Could you give the data that follows again exactly, without its pictures?

──────── SUPPLIED DATA

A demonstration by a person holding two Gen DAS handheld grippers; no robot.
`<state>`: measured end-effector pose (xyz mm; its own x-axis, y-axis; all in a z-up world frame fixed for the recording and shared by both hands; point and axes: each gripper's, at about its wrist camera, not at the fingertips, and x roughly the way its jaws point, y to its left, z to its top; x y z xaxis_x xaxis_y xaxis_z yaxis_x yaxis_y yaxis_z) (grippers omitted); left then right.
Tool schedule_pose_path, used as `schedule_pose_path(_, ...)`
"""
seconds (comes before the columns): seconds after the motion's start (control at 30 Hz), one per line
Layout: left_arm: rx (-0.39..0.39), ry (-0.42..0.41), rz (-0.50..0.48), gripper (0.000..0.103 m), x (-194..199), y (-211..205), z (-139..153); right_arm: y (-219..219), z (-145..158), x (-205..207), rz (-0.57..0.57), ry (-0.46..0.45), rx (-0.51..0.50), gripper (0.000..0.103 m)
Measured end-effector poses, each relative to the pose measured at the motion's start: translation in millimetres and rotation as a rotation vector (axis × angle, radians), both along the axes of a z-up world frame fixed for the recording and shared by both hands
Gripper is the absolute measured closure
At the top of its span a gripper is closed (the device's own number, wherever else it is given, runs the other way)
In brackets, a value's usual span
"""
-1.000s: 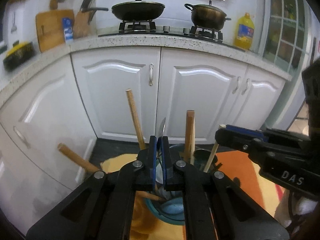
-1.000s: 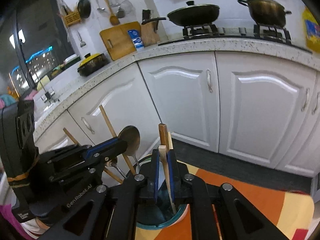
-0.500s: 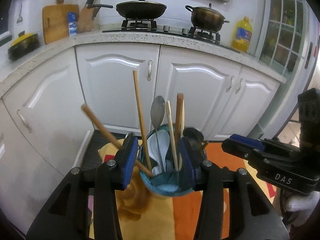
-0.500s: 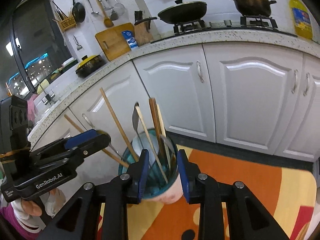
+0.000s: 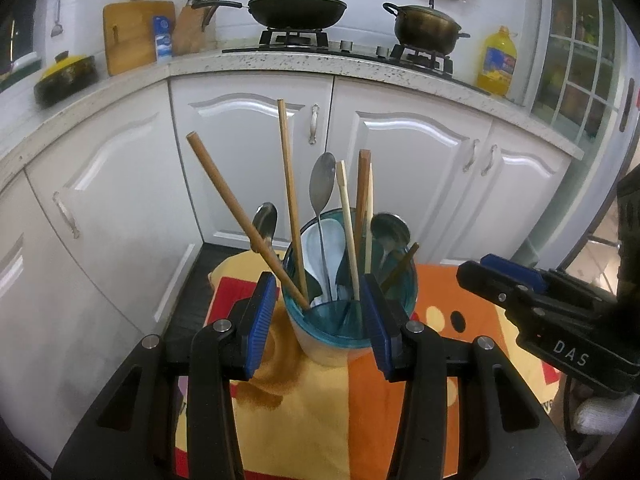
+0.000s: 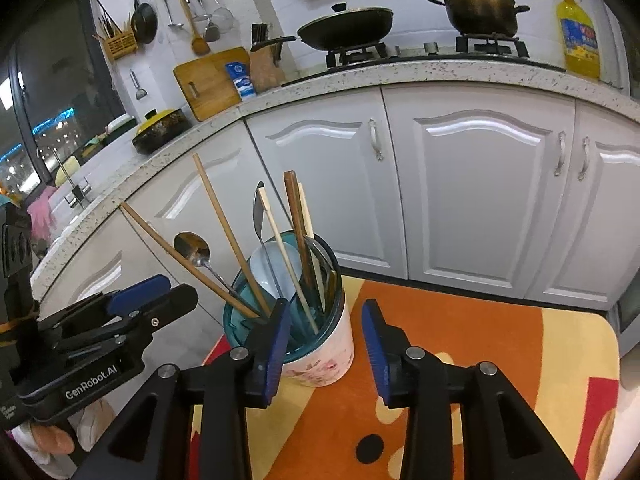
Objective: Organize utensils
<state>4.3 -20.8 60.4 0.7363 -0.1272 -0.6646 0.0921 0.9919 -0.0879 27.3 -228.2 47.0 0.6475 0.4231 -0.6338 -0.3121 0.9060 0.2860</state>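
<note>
While both grippers stand back from it, the utensil cup (image 5: 340,320) sits at centre frame in both wrist views: a round tumbler, translucent teal around the rim, white with a faint pink print lower down. It bristles with long things. Two round wooden sticks (image 5: 236,216) lean out toward 10 and 11 o'clock; a pale bamboo chopstick (image 5: 347,232) and a darker flat wooden handle (image 5: 362,196) stand near upright at 12. Three metal spoons (image 5: 323,184) show polished bowls, one upright, one at 9 o'clock behind the sticks, one at 2 o'clock on the rim. A white ceramic soup spoon (image 5: 328,248) lies against the inner wall.

Left gripper (image 5: 322,320): black frame, ribbed blue pads, jaws wide apart, holding nothing; the cup shows between the pads in its view, contact not evident. Right gripper (image 6: 325,338): same build, jaws have just been opening, nothing gripped, the cup just beside its left pad.

Surface: a cloth (image 6: 460,360) of orange, yellow and red patches with black dots, soft-looking.

Room: white panelled cabinet doors (image 6: 480,184) from 10 to 2 o'clock, speckled stone counter (image 6: 400,72) above, a lidded wok (image 6: 344,24) and a dark pot (image 6: 478,4) on a gas hob, a yellow oil bottle (image 6: 578,36) at 1 o'clock, a wooden cutting board (image 6: 212,80) at 11.
</note>
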Motion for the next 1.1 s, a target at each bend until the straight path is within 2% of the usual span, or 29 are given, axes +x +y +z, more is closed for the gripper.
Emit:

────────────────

## [FINISHED TASK]
A demonstration by a person holding two Gen DAS handheld grippers; no robot.
`<state>`: measured end-effector pose (xyz mm; its own x-axis, y-axis; all in a z-up world frame fixed for the recording and shared by both hands; point and axes: each gripper's, at about its wrist camera, not at the fingertips, and x roughly the way its jaws point, y to its left, z to its top; x y z xaxis_x xaxis_y xaxis_z yaxis_x yaxis_y yaxis_z) (grippers omitted); left then right.
Tool schedule_pose_path, used as `schedule_pose_path(_, ...)`
"""
seconds (comes before the columns): seconds after the motion's start (control at 30 Hz), one per line
Layout: left_arm: rx (-0.39..0.39), ry (-0.42..0.41), rz (-0.50..0.48), gripper (0.000..0.103 m), x (-194..199), y (-211..205), z (-139..153); right_arm: y (-219..219), z (-145..158), x (-205..207), rz (-0.57..0.57), ry (-0.46..0.45), rx (-0.51..0.50), gripper (0.000..0.103 m)
Measured end-effector poses, each relative to the pose measured at the motion's start: translation in millimetres and rotation as a rotation vector (axis × angle, radians), both along the axes of a z-up world frame fixed for the recording and shared by both hands
Gripper is the absolute measured closure
At the top of its span a gripper is closed (the device's own number, wherever else it is given, runs the other way)
In brackets, a value's usual span
"""
-1.000s: 
-1.000s: 
-0.500s: 
-0.500s: 
+0.000s: 
+0.000s: 
Objective: Organize utensils
<state>4.3 -20.8 60.4 0.7363 -0.1272 -0.6646 0.0921 0.9919 -0.0879 27.3 -228.2 47.0 0.6475 0.4231 -0.6338 -0.3121 0.9060 0.2860</state>
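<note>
While both grippers stand back from it, the utensil cup (image 5: 340,320) sits at centre frame in both wrist views: a round tumbler, translucent teal around the rim, white with a faint pink print lower down. It bristles with long things. Two round wooden sticks (image 5: 236,216) lean out toward 10 and 11 o'clock; a pale bamboo chopstick (image 5: 347,232) and a darker flat wooden handle (image 5: 362,196) stand near upright at 12. Three metal spoons (image 5: 323,184) show polished bowls, one upright, one at 9 o'clock behind the sticks, one at 2 o'clock on the rim. A white ceramic soup spoon (image 5: 328,248) lies against the inner wall.

Left gripper (image 5: 322,320): black frame, ribbed blue pads, jaws wide apart, holding nothing; the cup shows between the pads in its view, contact not evident. Right gripper (image 6: 325,338): same build, jaws have just been opening, nothing gripped, the cup just beside its left pad.

Surface: a cloth (image 6: 460,360) of orange, yellow and red patches with black dots, soft-looking.

Room: white panelled cabinet doors (image 6: 480,184) from 10 to 2 o'clock, speckled stone counter (image 6: 400,72) above, a lidded wok (image 6: 344,24) and a dark pot (image 6: 478,4) on a gas hob, a yellow oil bottle (image 6: 578,36) at 1 o'clock, a wooden cutting board (image 6: 212,80) at 11.
</note>
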Motion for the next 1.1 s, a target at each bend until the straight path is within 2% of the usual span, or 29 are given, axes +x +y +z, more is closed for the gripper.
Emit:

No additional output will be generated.